Andrzej Jakubik, MD, PhD, born 1938, psychiatrist and psychologist, Professor at the Institute of Psychiatry and Neurology, Warsaw.

In the literature devoted to research on the permanent and long‑:term psycho‑physical consequences of internment in Nazi concentration camps, the predominant publications are psychiatric and psychological papers concerning post‑concentration camp asthenia, that is, the so-called KZ-Syndrome (Dąbrowski et al, 1965; Eitinger, 1961, 1964, 1970; Eitinger and Askewold, 1968; Gątarski et al., 1969; Herman and Thygesen, 1954; Jakubik, 1986a; Kristal, 1968; Leśniak, 1964,1965; Leśniak et. al., 1961; Matussek, 1971, 1975; Nathan et al., 1963; Orwid, 1962, 1964; Półtawska et al. 1966; Sarnecki, 1966; Sobczyk et al., 1980; Sternalski, 1978; Szymusik, 1964, 1974; Targowla, 1955; Thygesen, 1980; Waitz, 1961). Attempts to conduct synthetic analyses of the present research findings have also been undertaken (c.f. Kępiński, 1970; Matussek, 1971, 1975; Ryn, 1981; Thygesen, 1980).

The first papers concerning the consequences of internment in concentration camps appeared in the Scandinavian countries. In the year 1952, a group of Danish authors published a report on the somatic and psychological condition of former concentration camp prisoners; they showed that about 75% of the former prisoners had neurotic disturbances that were neurasthenic in character. They referred to these, in their opinion unspecified symptoms, as “repatriation neurosis” (c.f. Eitinger, 1961). Two years later, on the basis of detailed studies that had been carried out among former prisoners in Copenhagen since 1947, Hermann and Thygesen (1954) described the “concentration camp syndrome” (Konzentrationslagersyndrom). By this general term, they understood a wide spectrum of both somatic and psychological disturbances, caused by or associated with internment in Nazi concentration camps.

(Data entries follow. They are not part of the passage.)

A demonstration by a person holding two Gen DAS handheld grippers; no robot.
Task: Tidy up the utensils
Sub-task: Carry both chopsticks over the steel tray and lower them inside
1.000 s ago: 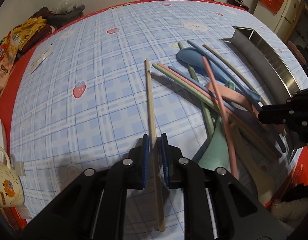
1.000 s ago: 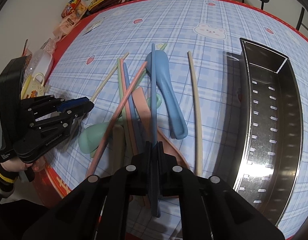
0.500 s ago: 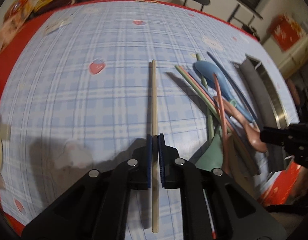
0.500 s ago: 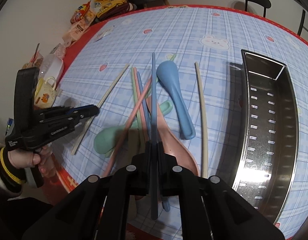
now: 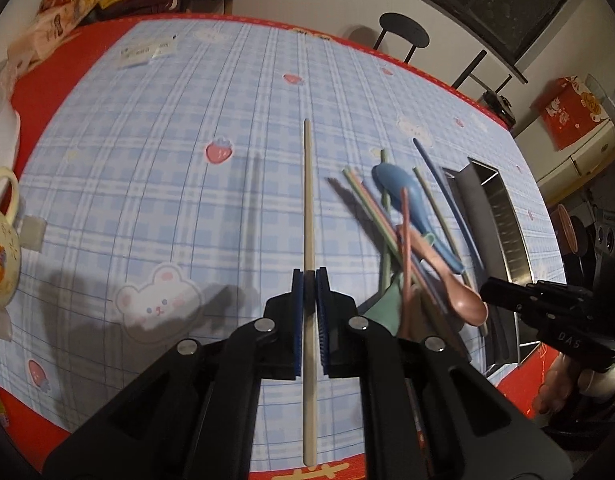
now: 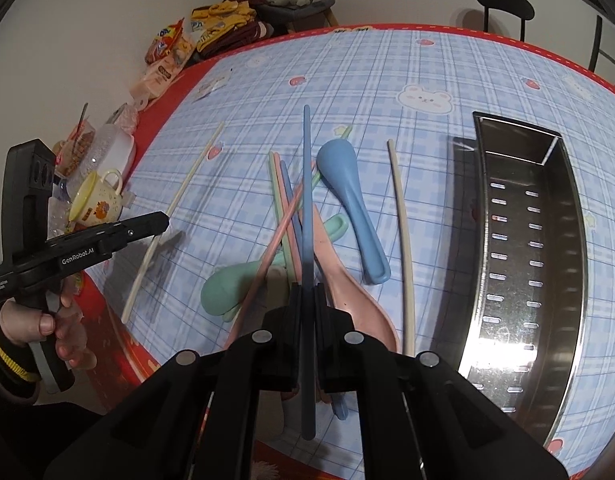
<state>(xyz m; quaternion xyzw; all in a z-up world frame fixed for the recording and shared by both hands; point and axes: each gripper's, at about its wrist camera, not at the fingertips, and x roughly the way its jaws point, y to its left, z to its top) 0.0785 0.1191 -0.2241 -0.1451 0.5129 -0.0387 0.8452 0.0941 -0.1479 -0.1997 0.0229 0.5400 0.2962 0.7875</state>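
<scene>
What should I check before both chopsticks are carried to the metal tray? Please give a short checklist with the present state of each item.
1. Left gripper shut on the beige chopstick: ok.
2. Right gripper shut on the blue chopstick: ok.
3. Beige chopstick lifted clear of the tablecloth: ok; its shadow lies apart from it.
4. Blue chopstick free of the pile, above the pink spoon: cannot tell; it crosses over the pile in the picture.
5. Metal tray has room: ok; nothing lies inside.
6. Second beige chopstick out of the path to the tray: not ok; it lies between the pile and the tray.
</scene>
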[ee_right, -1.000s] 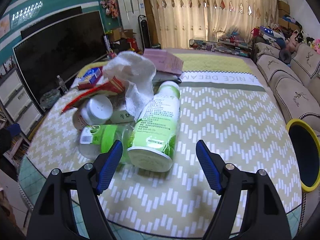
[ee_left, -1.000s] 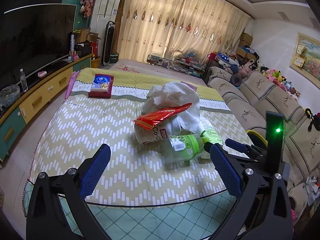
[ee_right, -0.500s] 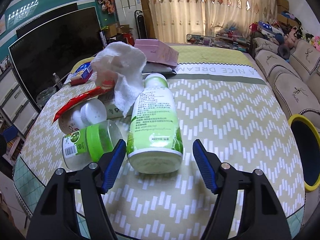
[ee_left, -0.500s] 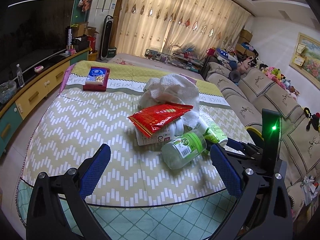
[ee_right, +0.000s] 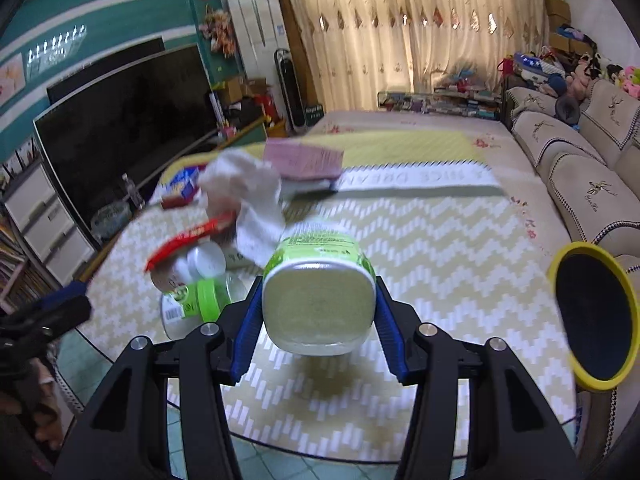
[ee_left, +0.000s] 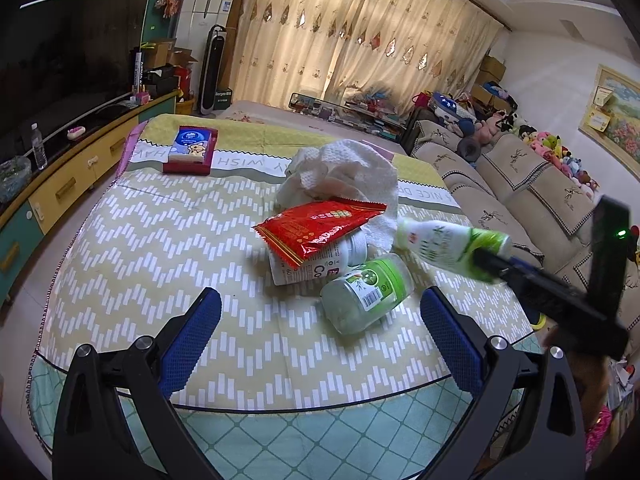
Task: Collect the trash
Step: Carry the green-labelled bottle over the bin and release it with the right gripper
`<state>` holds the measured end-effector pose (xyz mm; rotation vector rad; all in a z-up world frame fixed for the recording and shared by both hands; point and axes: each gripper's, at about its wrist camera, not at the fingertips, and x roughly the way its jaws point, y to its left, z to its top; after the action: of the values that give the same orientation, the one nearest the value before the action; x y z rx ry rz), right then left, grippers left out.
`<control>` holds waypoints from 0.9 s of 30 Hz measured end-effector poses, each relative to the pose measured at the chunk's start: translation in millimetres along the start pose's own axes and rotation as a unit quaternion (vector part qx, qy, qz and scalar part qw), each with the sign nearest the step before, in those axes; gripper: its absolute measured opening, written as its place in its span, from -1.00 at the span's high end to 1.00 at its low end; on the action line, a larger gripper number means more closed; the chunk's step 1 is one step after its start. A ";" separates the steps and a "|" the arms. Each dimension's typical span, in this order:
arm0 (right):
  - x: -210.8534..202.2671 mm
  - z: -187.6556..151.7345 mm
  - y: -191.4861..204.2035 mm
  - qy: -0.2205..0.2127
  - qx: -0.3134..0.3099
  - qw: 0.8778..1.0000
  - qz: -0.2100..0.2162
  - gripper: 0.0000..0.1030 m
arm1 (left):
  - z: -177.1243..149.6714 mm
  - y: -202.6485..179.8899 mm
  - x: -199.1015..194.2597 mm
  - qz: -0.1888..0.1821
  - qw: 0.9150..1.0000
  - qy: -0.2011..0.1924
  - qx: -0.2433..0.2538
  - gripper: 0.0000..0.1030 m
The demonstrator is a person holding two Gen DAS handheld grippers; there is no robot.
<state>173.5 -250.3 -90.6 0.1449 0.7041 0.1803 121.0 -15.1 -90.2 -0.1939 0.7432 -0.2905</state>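
Right claw (ee_right: 316,316) clamped on the base end of the green-and-white bottle (ee_right: 318,280), blue pads pressed to both flanks; jaws just closed in onto it. Bottle held off the table (ee_right: 440,248), neck pointing away toward the heap, lying roughly along the line of the claw. Base-end grip judged sensible: widest, flattest part, least likely to slip.

Left claw (ee_left: 320,328) standing wide apart and holding nothing, poised over the near edge of the table, angled downward toward the pile. Clear jar with green lid (ee_left: 366,292) lying on its side just ahead, nearer the right-hand finger than the left. Judged ready for the next pick.

Remaining trash heaped together mid-table: red wrapper (ee_left: 320,228) draped over a white container (ee_left: 316,268), crumpled white paper (ee_left: 344,176) behind. Heaping keeps every piece within short reach.

Yellow-rimmed bin (ee_right: 596,316) beside the table on the sofa side, opening facing the right claw; judged the likely destination for the bottle.

Tissue box (ee_left: 192,150) at the far end, apart from the pile.
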 end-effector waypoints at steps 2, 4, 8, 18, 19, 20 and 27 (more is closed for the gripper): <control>-10.2 1.5 -5.3 -0.008 0.006 1.000 0.003 0.04 | -1.2 -2.1 -0.3 -0.001 1.000 0.000 0.002 -0.90; -19.0 3.2 -10.2 -0.012 0.012 1.000 0.006 0.04 | -2.0 -3.8 -0.5 -0.002 1.000 0.000 0.004 -0.90; -32.5 4.8 -19.9 -0.020 0.022 1.000 0.008 0.04 | -3.1 -8.2 -1.0 -0.004 1.000 0.001 0.010 -0.90; -55.2 5.4 -35.5 -0.040 0.036 0.999 0.000 0.04 | -5.7 -18.8 1.2 -0.007 1.000 0.006 0.020 -0.90; -55.2 5.4 -38.3 -0.039 0.038 0.999 0.001 0.04 | -5.9 -19.4 2.0 -0.008 1.000 0.007 0.021 -0.90; -55.7 5.0 -39.5 -0.039 0.039 0.998 0.003 0.04 | -6.1 -20.3 2.4 -0.008 1.000 0.008 0.022 -0.90; -64.0 4.9 -49.2 -0.045 0.051 0.998 0.008 0.04 | -7.9 -25.3 5.2 -0.008 0.999 0.013 0.028 -0.90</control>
<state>134.5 -312.3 -56.1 0.2553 0.6217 0.1527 114.4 -41.2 -92.3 -0.1441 0.7594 -0.3290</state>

Some authors refer to this collection of symptoms as “progressive asthenia” (Targowla, 1955) or “post-concentration camp asthenia” (Szymusik, 1964).

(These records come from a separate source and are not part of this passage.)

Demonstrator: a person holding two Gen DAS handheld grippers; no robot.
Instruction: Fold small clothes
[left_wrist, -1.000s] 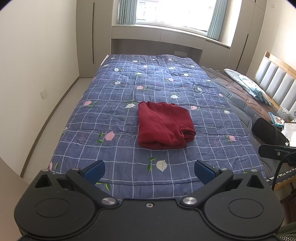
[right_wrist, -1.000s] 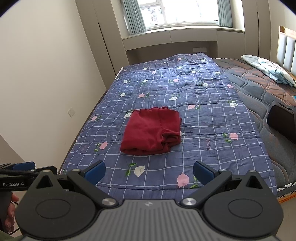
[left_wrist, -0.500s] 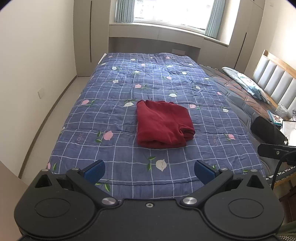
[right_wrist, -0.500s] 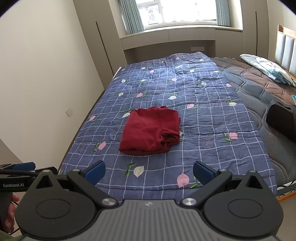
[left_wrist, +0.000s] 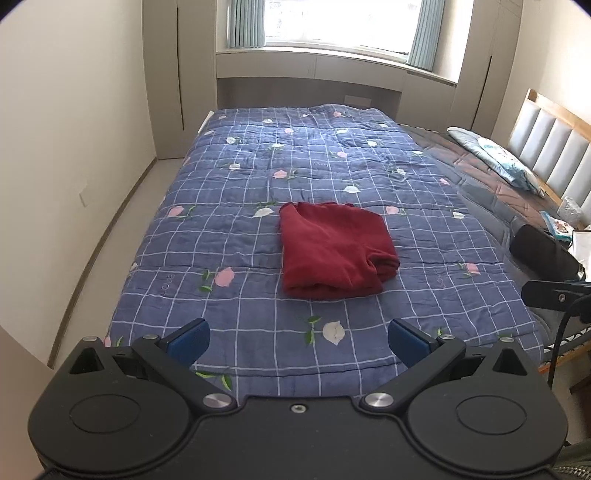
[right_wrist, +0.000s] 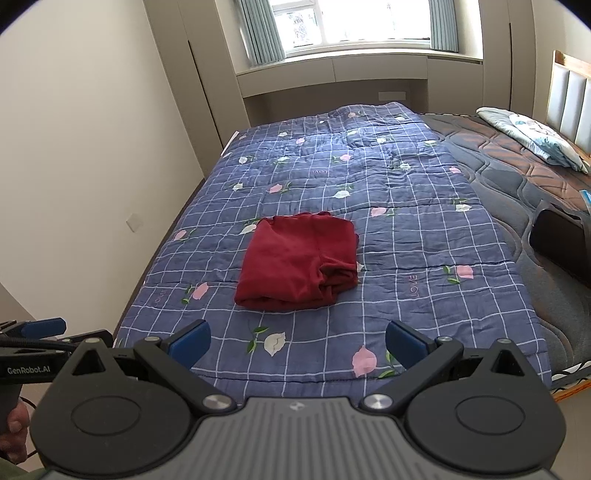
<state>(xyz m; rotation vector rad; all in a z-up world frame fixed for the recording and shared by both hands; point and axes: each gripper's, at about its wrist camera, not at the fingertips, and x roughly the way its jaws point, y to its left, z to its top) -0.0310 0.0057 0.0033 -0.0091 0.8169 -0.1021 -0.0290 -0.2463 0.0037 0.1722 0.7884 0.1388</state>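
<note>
A dark red garment (left_wrist: 334, 251) lies folded into a rough rectangle on the blue checked floral quilt (left_wrist: 229, 236); it also shows in the right wrist view (right_wrist: 301, 264), with bunched layers at its right front corner. My left gripper (left_wrist: 298, 341) is open and empty, held back over the bed's near edge, well short of the garment. My right gripper (right_wrist: 297, 343) is open and empty too, at about the same distance. The left gripper's side (right_wrist: 35, 332) shows at the far left of the right wrist view.
The quilt (right_wrist: 424, 236) covers the left part of the bed. Bare brown mattress (right_wrist: 517, 177) with a pillow (right_wrist: 535, 138) and headboard (left_wrist: 550, 147) lies to the right. A black object (left_wrist: 539, 254) sits at the bed's right edge. Wall and floor strip (left_wrist: 110, 229) run along the left.
Both grippers have drawn back and tilted up a little, so the garment sits slightly farther away and more of the window shows. The garment has not moved. Both grippers stay open.
</note>
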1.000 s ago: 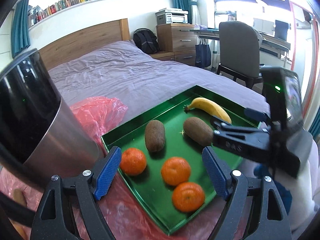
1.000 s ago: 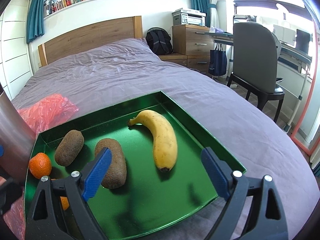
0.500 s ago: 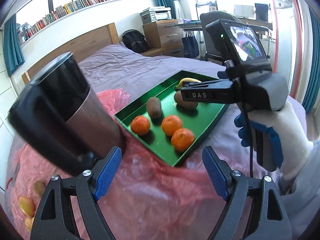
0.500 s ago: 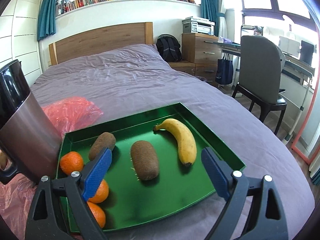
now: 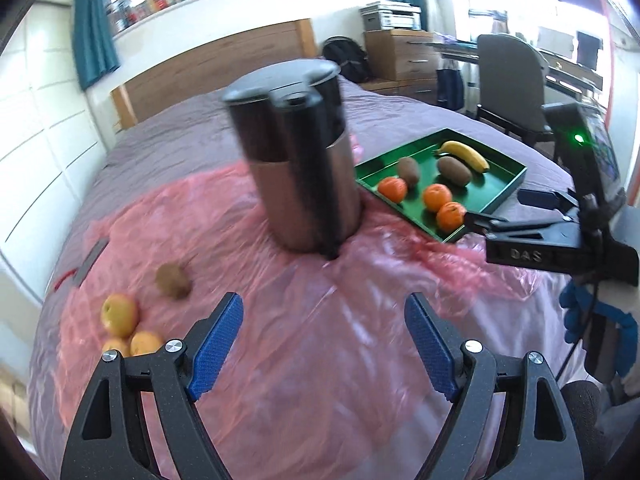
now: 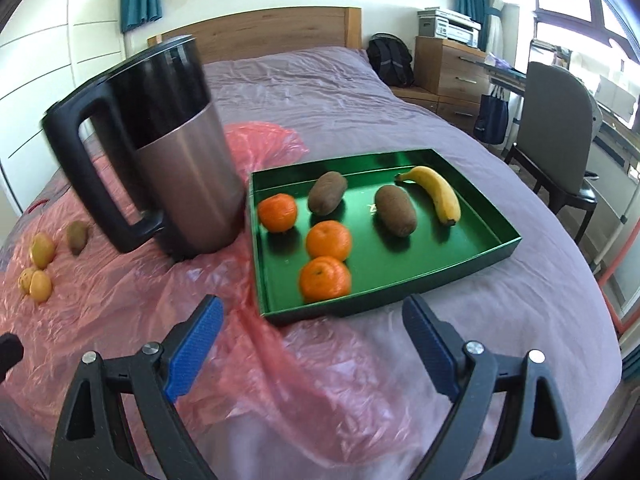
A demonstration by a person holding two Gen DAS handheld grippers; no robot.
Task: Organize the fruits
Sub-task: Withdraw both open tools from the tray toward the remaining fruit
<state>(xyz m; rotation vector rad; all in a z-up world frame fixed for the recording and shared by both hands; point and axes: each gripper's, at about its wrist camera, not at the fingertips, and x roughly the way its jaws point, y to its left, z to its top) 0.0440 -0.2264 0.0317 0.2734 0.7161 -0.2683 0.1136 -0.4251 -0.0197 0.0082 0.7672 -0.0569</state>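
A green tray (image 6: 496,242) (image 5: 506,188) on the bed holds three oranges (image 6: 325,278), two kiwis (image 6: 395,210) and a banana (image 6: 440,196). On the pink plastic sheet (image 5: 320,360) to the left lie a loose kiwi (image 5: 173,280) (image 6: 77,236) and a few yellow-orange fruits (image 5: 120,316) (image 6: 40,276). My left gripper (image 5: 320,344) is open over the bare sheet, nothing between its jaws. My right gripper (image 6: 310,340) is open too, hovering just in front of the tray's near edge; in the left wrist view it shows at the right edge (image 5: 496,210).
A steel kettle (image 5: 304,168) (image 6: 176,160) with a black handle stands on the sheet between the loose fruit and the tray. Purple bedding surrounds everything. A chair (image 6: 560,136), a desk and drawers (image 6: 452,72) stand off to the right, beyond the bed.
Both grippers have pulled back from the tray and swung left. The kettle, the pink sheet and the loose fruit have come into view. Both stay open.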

Numerous further studies show that in the clinical picture of KZ‑Syndrome, symptoms testifying to the organic damage of the central nervous system predominate, on the basis of which various psychopathological syndromes develop, mainly neurasthenic‑depressive and neurotic disturbances as well as encephalopathic ones. Many researchers showed that the inherent components of KZ-Syndrome are largely permanent personality changes (c.f. Jakubik, 1981, 1986a, 1986b; Leśniak, 1964, 1965; Półtawska et al., 1966). In both Polish and foreign sources, there is a predominant opinion that post‑concentration camp psychopathological syndromes and personality changes have a chronic character and in most cases they progress over the years, which does not create a prospect for successful recovery. Hence, the majority of authors are justifiably pessimistic about the chances for successful treatment.

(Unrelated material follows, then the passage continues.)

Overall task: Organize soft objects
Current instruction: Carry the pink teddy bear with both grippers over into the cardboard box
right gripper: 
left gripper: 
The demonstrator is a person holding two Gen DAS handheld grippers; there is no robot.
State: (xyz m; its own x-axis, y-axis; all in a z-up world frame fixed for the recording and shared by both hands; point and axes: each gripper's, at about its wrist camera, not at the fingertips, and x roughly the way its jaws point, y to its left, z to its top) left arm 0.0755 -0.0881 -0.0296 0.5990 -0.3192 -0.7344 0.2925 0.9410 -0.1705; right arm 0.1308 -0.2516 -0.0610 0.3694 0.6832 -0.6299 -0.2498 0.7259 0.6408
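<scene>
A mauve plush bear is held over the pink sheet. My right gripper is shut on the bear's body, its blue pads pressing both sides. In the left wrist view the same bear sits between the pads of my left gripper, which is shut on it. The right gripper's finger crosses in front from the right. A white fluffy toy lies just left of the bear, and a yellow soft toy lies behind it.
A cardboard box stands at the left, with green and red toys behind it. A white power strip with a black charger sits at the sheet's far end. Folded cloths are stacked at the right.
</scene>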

Davidson (1970) is of the opinion that post‑concentration camp asthenia is “incurable” and the only assistance that can be offered to former prisoners consists of supportive psychotherapy and pharmacological symptomatic treatment, particularly for anxiety and depression. The therapy of patients “with a sense of their own insecurity and lack of trust in others,” should, above all, develop an emotional bond with the therapist who must clearly show empathy and acceptance of the patient as well as a readiness to help and “give hope for the future.”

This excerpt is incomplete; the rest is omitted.